About this task - In the records below, find each line holding the word "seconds" and copy it.

[Materials provided Boundary: Start]

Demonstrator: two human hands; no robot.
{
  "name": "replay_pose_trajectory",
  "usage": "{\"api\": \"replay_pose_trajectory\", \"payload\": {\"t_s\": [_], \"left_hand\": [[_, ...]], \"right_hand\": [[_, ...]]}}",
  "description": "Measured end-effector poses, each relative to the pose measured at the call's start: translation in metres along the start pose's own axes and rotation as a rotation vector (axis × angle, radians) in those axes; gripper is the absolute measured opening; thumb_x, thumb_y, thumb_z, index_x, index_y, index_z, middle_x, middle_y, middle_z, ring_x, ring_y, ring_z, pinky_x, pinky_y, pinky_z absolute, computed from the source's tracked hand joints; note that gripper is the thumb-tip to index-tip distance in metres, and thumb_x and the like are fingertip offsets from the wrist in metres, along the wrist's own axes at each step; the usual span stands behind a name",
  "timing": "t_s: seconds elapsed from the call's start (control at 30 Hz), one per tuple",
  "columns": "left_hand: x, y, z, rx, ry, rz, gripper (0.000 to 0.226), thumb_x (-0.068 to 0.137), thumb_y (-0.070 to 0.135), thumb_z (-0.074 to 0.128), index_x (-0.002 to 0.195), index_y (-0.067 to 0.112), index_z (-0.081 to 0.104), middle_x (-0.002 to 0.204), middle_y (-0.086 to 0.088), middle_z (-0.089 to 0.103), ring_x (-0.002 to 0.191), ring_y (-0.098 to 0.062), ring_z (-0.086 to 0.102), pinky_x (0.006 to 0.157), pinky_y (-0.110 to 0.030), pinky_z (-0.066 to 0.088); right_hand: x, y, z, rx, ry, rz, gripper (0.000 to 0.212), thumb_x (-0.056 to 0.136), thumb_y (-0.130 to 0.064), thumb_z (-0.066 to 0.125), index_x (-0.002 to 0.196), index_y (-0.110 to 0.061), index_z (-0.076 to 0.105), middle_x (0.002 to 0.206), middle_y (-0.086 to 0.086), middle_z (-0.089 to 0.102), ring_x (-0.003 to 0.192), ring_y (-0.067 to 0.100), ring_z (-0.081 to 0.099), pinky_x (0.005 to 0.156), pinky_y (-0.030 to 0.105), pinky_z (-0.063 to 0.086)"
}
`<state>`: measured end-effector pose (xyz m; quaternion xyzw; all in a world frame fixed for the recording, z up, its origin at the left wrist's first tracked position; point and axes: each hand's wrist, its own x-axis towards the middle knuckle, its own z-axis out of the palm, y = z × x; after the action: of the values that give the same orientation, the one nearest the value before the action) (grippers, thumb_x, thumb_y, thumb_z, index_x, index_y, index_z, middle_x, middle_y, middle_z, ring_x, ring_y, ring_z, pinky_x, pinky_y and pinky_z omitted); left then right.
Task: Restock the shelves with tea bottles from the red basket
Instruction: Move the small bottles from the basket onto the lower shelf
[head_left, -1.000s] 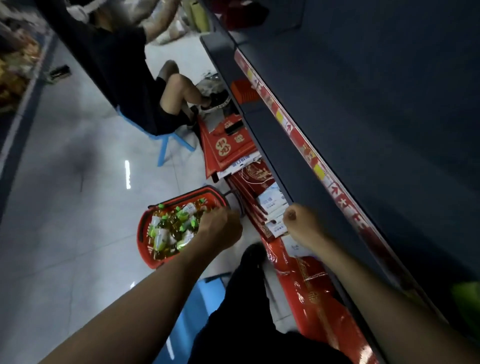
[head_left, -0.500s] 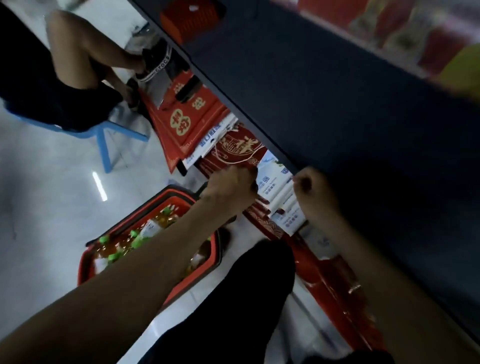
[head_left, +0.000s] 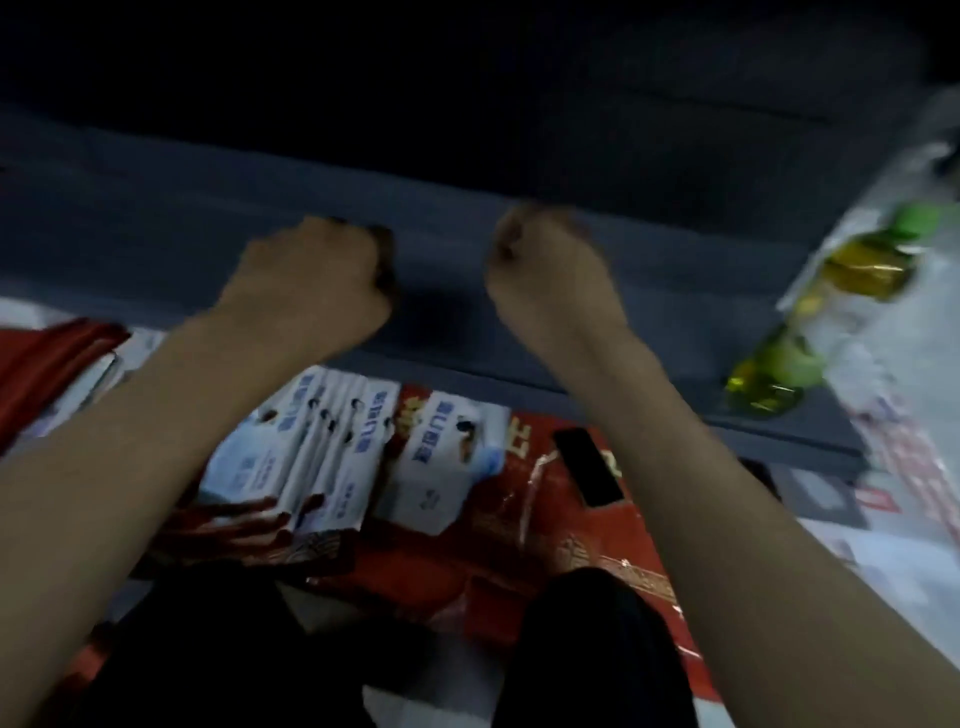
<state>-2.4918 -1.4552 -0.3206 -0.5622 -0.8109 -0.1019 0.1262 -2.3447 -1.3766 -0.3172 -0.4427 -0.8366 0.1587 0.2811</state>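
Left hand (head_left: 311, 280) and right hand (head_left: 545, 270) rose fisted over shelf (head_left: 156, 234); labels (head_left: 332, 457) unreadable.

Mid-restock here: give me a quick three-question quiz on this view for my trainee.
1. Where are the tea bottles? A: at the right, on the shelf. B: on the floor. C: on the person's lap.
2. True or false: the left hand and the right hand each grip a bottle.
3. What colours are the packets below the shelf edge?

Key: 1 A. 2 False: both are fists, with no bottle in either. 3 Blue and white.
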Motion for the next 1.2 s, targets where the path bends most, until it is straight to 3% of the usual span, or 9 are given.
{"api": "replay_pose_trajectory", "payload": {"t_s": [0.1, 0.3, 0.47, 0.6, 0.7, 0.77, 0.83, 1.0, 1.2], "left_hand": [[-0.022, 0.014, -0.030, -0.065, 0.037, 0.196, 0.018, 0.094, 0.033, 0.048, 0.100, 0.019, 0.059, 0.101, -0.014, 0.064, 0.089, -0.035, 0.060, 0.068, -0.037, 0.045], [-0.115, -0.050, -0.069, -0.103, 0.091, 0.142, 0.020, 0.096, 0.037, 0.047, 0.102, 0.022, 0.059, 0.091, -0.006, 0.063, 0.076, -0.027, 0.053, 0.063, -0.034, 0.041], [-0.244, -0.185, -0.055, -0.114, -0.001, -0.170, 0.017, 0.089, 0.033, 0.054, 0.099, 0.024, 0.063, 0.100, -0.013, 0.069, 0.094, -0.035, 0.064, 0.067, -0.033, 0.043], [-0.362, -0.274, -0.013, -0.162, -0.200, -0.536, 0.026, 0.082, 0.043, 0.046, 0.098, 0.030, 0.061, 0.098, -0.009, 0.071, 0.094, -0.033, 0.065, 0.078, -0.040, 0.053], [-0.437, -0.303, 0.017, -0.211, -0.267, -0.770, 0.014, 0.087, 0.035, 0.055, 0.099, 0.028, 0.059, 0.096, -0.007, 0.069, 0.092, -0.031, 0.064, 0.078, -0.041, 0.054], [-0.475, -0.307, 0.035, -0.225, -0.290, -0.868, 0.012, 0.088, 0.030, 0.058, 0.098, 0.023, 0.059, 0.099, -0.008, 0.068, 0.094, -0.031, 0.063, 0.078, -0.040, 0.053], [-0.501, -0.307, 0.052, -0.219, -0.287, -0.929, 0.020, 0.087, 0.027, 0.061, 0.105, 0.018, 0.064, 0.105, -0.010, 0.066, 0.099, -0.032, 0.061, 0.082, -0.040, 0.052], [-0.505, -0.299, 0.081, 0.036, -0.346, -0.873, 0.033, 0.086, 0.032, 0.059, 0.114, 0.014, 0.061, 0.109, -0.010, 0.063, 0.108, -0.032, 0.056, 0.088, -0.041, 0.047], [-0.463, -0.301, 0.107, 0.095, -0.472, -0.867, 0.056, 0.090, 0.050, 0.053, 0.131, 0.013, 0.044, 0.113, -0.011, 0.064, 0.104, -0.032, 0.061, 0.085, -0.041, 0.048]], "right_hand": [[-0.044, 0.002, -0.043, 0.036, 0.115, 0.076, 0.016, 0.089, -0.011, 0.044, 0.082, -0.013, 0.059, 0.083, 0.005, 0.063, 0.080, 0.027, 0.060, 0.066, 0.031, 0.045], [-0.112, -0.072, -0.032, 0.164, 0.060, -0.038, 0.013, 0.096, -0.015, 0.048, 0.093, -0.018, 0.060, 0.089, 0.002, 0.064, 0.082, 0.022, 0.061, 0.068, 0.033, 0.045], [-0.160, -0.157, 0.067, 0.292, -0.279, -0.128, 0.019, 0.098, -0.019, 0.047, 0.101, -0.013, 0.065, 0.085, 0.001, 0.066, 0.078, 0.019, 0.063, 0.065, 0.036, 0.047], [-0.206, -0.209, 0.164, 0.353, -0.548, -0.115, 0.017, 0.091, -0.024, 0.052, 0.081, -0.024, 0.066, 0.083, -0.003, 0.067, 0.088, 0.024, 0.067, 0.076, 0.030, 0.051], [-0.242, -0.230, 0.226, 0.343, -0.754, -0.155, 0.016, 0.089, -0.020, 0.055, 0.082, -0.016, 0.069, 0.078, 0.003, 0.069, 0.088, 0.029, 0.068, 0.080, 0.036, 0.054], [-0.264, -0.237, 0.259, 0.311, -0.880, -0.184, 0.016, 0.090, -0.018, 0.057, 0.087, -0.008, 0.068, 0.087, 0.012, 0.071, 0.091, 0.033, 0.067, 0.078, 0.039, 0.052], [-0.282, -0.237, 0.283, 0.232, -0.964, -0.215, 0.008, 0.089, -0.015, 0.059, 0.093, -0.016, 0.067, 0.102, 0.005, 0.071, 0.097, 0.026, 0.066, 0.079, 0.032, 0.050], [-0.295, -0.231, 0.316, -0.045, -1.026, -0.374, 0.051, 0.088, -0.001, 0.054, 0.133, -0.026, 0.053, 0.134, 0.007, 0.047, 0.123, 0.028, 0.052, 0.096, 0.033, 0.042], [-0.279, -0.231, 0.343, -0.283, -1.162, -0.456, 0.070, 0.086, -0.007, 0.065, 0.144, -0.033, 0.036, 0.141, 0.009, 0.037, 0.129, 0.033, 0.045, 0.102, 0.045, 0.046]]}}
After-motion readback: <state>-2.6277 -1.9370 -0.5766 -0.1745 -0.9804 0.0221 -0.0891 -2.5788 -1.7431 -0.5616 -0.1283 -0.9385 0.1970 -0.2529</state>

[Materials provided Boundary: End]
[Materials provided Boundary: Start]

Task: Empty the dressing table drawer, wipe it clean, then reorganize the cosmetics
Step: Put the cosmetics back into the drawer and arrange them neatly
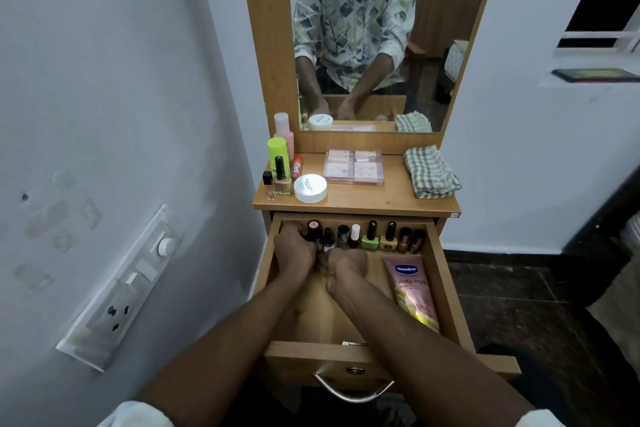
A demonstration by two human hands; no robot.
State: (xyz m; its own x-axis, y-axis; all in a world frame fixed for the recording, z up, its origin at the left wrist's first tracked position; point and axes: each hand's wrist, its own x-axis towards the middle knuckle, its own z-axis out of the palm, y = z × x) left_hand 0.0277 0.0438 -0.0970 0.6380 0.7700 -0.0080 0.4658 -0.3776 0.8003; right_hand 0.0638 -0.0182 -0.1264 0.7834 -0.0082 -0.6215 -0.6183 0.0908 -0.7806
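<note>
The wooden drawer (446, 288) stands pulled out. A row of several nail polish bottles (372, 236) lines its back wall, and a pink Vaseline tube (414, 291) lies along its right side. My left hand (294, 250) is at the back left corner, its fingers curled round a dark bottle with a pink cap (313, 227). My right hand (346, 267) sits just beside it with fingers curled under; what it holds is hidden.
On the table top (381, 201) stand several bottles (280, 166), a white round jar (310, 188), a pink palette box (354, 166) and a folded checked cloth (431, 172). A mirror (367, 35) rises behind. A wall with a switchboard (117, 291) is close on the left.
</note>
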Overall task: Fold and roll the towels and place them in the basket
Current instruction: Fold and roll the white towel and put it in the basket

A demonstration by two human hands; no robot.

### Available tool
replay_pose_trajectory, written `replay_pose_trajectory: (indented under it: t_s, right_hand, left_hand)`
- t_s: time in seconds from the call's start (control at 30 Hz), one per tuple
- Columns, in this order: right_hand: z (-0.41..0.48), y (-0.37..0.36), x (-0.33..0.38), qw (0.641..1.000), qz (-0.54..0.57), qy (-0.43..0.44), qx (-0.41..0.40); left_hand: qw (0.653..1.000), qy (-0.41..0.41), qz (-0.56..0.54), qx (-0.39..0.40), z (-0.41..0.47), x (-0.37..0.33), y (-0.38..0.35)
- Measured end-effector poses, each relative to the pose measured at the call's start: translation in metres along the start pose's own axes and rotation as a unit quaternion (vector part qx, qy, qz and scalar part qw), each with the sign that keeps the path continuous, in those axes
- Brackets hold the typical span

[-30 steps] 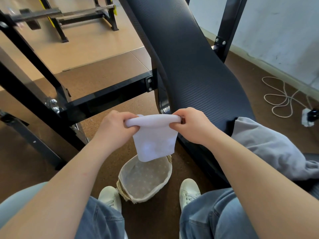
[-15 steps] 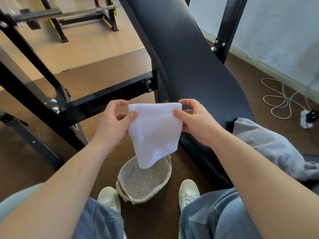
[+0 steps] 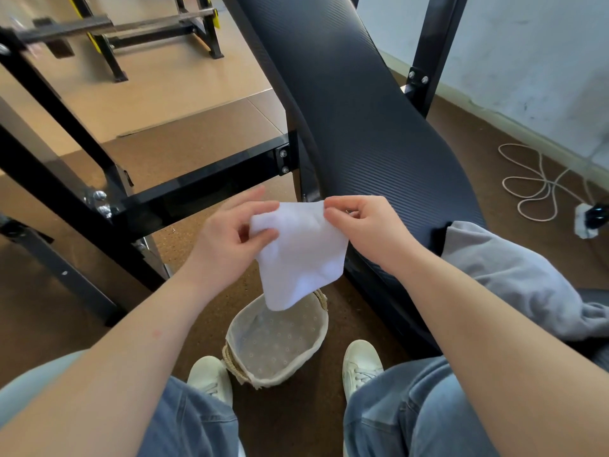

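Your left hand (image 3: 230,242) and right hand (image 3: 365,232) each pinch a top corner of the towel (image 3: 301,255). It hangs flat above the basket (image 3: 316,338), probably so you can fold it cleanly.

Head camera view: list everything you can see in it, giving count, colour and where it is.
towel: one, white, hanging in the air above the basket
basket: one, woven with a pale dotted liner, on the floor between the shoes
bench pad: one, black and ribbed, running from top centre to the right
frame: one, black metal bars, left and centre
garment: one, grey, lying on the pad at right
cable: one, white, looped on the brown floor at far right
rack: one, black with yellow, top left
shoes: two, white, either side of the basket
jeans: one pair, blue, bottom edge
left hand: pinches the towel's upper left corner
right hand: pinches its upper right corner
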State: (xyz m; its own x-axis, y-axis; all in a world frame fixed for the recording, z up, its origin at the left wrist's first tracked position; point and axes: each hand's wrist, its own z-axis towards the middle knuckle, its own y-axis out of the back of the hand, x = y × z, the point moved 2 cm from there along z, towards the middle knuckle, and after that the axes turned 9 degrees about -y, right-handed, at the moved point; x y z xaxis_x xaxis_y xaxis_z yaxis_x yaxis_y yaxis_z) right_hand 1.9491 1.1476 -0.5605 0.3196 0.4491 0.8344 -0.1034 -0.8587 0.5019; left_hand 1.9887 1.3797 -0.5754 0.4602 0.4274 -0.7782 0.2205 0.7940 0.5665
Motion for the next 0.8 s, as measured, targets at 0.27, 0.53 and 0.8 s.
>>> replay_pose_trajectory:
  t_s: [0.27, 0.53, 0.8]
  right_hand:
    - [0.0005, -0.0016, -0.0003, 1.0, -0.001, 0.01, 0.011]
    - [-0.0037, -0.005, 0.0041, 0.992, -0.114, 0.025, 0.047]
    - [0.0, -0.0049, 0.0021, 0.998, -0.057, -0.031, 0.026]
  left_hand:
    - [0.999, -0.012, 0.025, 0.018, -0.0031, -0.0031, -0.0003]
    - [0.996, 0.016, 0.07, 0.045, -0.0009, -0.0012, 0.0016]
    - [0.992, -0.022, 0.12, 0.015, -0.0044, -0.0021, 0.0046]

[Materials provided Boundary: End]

Output -
  "timing": "t_s: seconds elapsed from the call's start (control at 30 Hz), one per tuple",
- t_s: time in seconds from the call's start (control at 30 Hz), one per tuple

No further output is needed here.